TASK TO CARRY OUT: The answer must be the full listing, repeated word for word.

INFORMATION SUPPLIED:
......

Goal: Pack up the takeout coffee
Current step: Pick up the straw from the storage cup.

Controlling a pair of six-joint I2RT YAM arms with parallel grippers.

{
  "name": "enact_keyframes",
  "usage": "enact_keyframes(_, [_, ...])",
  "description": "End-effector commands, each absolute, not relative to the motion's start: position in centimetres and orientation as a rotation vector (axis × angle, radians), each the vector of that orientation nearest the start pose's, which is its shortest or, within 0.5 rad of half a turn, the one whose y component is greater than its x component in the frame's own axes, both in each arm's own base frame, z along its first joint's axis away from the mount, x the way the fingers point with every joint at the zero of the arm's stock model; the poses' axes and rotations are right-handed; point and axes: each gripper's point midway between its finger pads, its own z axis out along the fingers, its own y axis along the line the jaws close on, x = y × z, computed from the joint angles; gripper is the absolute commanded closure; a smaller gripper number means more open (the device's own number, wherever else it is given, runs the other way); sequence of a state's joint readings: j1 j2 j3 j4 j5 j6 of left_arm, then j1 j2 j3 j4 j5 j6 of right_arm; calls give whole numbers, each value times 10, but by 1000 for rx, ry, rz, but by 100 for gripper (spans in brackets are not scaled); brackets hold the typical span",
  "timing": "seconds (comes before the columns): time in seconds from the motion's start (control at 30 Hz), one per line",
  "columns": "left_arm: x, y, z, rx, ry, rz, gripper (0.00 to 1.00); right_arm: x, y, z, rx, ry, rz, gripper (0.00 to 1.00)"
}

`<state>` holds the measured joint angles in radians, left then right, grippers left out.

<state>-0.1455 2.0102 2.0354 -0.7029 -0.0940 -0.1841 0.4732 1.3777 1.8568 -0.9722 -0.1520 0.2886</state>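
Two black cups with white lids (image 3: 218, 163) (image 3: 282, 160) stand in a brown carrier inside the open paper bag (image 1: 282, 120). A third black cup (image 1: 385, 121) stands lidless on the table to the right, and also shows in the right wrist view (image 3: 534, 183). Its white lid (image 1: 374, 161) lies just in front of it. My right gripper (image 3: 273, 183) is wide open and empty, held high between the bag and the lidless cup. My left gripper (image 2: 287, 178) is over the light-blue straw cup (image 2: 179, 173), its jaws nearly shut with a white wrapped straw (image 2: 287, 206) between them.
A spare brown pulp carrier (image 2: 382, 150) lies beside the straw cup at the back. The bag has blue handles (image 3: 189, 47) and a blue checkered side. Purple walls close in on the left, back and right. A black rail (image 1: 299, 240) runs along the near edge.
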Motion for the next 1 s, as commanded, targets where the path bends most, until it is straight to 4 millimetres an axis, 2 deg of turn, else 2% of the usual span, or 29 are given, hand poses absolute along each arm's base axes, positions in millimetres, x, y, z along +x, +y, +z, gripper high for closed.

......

WRITTEN ANSWER:
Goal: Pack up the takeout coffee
Current step: Pick up the straw from the storage cup.

Controlling a pair of six-joint I2RT YAM arms with parallel grippers.

{
  "name": "enact_keyframes",
  "usage": "enact_keyframes(_, [_, ...])",
  "description": "End-effector commands, each absolute, not relative to the motion's start: position in centimetres and orientation as a rotation vector (axis × angle, radians), each the vector of that orientation nearest the start pose's, which is its shortest or, within 0.5 rad of half a turn, the one whose y component is greater than its x component in the frame's own axes, both in each arm's own base frame, z along its first joint's axis away from the mount, x the way the fingers point with every joint at the zero of the arm's stock model; the poses' axes and rotations are right-handed; point and axes: each gripper's point midway between its finger pads, its own z axis out along the fingers, its own y axis along the line the jaws close on, x = y × z, computed from the joint angles; gripper is the absolute commanded closure; a smaller gripper number means more open (the device's own number, wherever else it is given, runs the other way); sequence of a state's joint readings: j1 j2 j3 j4 j5 j6 of left_arm, then j1 j2 j3 j4 j5 j6 of right_arm; calls give whole numbers, each value times 10, but by 1000 for rx, ry, rz, but by 100 for gripper (spans in brackets are not scaled); brackets hold the typical span",
  "timing": "seconds (comes before the columns): time in seconds from the motion's start (control at 30 Hz), one per line",
  "columns": "left_arm: x, y, z, rx, ry, rz, gripper (0.00 to 1.00); right_arm: x, y, z, rx, ry, rz, gripper (0.00 to 1.00)"
}

`<state>` holds the measured joint angles in radians, left then right, grippers left out.

<state>-0.1455 2.0102 2.0354 -0.7029 -0.0940 -0.1841 0.4732 1.3777 1.8568 -0.9722 -0.1520 0.2886</state>
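Two black cups with white lids (image 3: 218, 163) (image 3: 282, 160) stand in a brown carrier inside the open paper bag (image 1: 282, 120). A third black cup (image 1: 385, 121) stands lidless on the table to the right, and also shows in the right wrist view (image 3: 534, 183). Its white lid (image 1: 374, 161) lies just in front of it. My right gripper (image 3: 273, 183) is wide open and empty, held high between the bag and the lidless cup. My left gripper (image 2: 287, 178) is over the light-blue straw cup (image 2: 179, 173), its jaws nearly shut with a white wrapped straw (image 2: 287, 206) between them.
A spare brown pulp carrier (image 2: 382, 150) lies beside the straw cup at the back. The bag has blue handles (image 3: 189, 47) and a blue checkered side. Purple walls close in on the left, back and right. A black rail (image 1: 299, 240) runs along the near edge.
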Motion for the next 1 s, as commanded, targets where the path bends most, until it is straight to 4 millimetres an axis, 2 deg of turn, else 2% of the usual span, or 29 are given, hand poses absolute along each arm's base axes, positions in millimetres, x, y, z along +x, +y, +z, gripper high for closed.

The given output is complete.